Les négociations salariales entre les CFF et les partenaires sociaux ont abouti. En 2023 l'ex-régie fédérale prendra des mesures correspondant à 3,3% de la masse salariale. Le personnel de CFF cargo est aussi concerné.

Ces mesures prévoient une "augmentation générale des salaires de 1,8%, soit au moins 1300 francs bruts par an", écrivent les CFF et les partenaires sociaux mardi dans un communiqué. Elles prévoient également des "moyens pour des mesures salariales individuelles" d'un montant total de 1%, ainsi que des "moyens pour des primes uniques échelonnées" d'un montant total de 0,5%.

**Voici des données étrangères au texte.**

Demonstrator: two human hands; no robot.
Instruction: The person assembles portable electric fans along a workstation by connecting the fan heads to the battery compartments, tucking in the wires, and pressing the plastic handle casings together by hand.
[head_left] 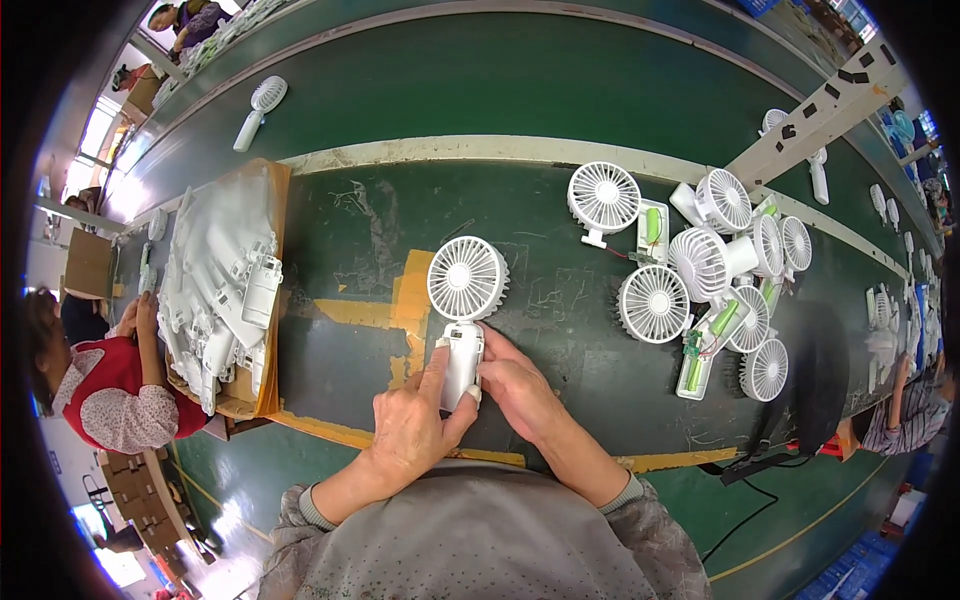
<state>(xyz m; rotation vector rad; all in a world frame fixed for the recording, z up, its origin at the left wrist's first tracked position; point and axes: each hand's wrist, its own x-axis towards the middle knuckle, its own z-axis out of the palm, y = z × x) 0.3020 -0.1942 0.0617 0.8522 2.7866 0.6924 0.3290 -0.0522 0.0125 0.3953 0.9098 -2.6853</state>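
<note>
A white handheld fan (463, 368) lies on the dark green table in front of me, its round grille away from me and its handle toward me. My left hand (408, 425) grips the handle from the left, the index finger stretched along it and the thumb at its lower end. From the other side my right hand (520, 390) holds the handle, fingers against its right edge. To the right lies a cluster of white fans (655, 303), several with opened handles showing green battery cells (653, 225) and wires. On the left, a cardboard box (270, 340) holds many white plastic handle shells (225, 300).
Beyond the table's pale rim runs a green conveyor belt (500, 85) with a single fan (262, 104) at its left. A white perforated metal post (815, 110) rises at the right. Yellow tape (408, 300) marks the tabletop. Co-workers sit at left (120, 395) and right (910, 415).
</note>
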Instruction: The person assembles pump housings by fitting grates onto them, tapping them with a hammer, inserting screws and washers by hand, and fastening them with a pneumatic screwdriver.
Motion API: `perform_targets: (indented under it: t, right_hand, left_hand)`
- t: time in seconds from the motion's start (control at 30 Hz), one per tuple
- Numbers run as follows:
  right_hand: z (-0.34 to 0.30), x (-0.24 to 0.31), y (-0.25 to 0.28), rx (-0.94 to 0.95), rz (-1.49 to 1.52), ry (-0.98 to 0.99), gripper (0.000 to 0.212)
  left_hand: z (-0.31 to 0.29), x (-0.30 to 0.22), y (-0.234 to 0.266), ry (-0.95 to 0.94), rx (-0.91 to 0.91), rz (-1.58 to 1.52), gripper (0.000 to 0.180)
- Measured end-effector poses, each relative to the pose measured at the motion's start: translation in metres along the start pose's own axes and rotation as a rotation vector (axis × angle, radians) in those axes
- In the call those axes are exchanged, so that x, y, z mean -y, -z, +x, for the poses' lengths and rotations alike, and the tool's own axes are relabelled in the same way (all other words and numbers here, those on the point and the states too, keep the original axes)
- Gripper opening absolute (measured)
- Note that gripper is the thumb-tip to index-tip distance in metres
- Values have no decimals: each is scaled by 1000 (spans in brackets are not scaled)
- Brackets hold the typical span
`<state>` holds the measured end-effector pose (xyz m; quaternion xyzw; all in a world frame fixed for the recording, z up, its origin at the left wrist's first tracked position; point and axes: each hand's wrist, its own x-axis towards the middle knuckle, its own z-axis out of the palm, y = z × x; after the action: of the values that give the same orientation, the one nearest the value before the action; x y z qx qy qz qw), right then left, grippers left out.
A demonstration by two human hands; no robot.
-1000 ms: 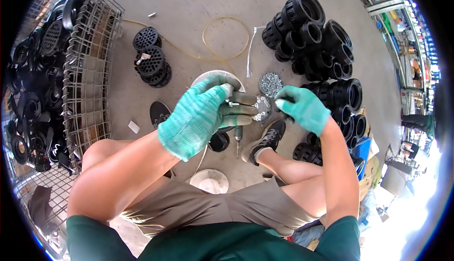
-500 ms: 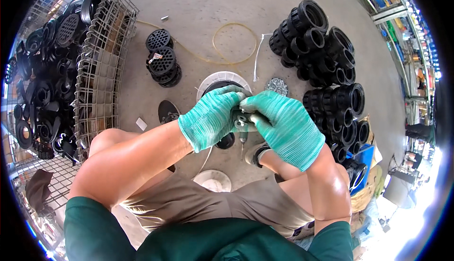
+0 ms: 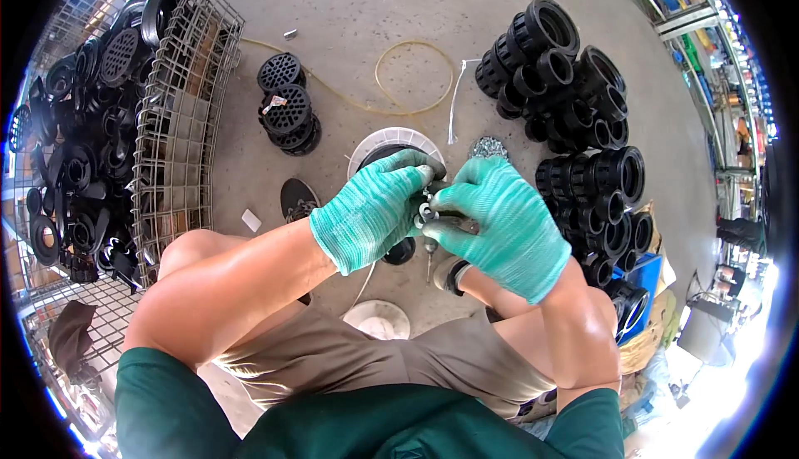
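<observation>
My left hand [image 3: 374, 208] and my right hand [image 3: 503, 224], both in green-and-white knit gloves with dark fingertips, meet in front of me. Small silvery metal fasteners [image 3: 427, 212] sit between their fingertips; whether they are bolts, nuts or washers is too small to tell. The left fingers are curled, with the thumb pressed at the upper end of the pieces. Thumb and forefinger of the right pinch at the lower ones. Below the hands, a white round tub [image 3: 384, 137] is partly covered by something black and round. A thin tool tip [image 3: 429, 263] points down beneath them.
A heap of small metal hardware [image 3: 488, 148] lies beyond my right hand. Black ribbed pipe fittings [image 3: 591, 172] are stacked at right, black grates [image 3: 288, 108] at left. A wire cage [image 3: 179, 126] holds black parts. A yellowish hose [image 3: 399, 113] loops across the floor.
My right fingertips have shifted from the left fingertips down onto the metal pieces, and the fingers have spread slightly. More of the silvery fasteners shows. My left hand has barely moved.
</observation>
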<state>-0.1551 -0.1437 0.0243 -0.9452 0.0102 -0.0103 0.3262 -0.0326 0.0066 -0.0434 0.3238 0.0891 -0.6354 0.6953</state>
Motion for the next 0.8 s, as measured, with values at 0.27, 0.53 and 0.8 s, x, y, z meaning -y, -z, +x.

Les négociations ont été "intenses et exigeantes", pointe le document. Les parties ont en effet dû composer avec d'un côté l'augmentation du coût de la vie, et de l'autre la "situation financière tendue" des CFF qui doivent économiser quelque 6 milliards de francs d'ici 2030.

Satisfaction

Les parties se montrent néanmoins satisfaites. "Nous voulons aider financièrement nos collaborateurs et collaboratrices dans la mesure de nos possibilités. Je suis heureux que nous ayons trouvé une bonne solution avec les partenaires sociaux", a déclaré le responsable des ressources humaines de CFF Markus Jordi, cité dans le communiqué.

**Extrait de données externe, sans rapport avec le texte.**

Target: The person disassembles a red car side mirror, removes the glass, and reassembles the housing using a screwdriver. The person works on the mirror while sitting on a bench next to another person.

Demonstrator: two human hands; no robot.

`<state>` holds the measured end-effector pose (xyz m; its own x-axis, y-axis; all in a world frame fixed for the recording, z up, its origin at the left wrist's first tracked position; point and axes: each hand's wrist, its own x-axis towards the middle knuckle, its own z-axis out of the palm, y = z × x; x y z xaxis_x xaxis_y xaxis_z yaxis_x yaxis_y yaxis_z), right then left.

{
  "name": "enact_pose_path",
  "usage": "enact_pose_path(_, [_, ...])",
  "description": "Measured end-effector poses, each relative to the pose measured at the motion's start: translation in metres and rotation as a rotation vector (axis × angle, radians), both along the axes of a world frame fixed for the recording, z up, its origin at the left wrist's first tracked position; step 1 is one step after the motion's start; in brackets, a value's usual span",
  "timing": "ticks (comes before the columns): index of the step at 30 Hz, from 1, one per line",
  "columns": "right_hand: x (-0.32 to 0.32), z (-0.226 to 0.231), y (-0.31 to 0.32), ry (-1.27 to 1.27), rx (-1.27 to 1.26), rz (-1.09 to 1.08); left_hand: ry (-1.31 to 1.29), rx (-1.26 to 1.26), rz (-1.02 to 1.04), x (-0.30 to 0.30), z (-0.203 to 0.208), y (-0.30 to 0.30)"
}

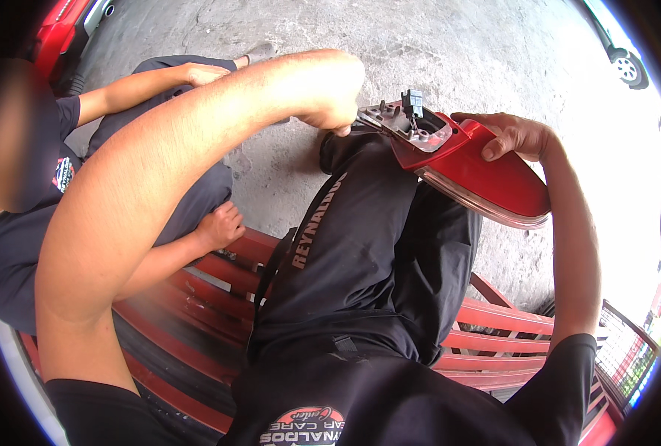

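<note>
A red car side mirror [494, 175] lies across my thighs, with a clear strip along its near edge. Its grey mounting base [427, 134] faces left, and a black plug connector [412, 102] stands up from it. My right hand [520, 137] clasps the red shell at its far right side, thumb on top. At the base's left end, my left hand [334, 93] is closed around a slim metal tool [371, 123]. The tool's tip meets the base; its handle is hidden in my fist, so its kind is unclear.
I sit on a red slatted bench [501, 338]. Close on my left sits another person [18, 171] in dark clothes, one hand [223, 225] near the bench. Beyond lies grey concrete floor [286, 30], with a red vehicle [59, 33] far left and a car wheel [628, 69] far right.
</note>
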<state>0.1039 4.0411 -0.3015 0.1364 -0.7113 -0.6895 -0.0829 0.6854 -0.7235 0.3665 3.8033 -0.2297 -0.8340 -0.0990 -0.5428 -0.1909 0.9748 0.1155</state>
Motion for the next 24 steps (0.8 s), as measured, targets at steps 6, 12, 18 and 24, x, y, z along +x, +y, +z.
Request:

La communauté de négociation des partenaires sociaux juge quant à elle cet accord "bon", pour les bas salaires comme pour les cadres. "Il était pour nous prioritaire que les augmentations soient pérennes, et non sous forme d’une prime unique", a précisé la responsable de cette communauté, Valérie Solano.

Le Syndicat du personnel des transports (SEV), le Syndicat suisse des mécaniciens de locomotive et aspirants (VSLF), l'association des cadres (ACTP), ainsi que le syndicat transfair faisaient partie de la délégation des partenaires sociaux.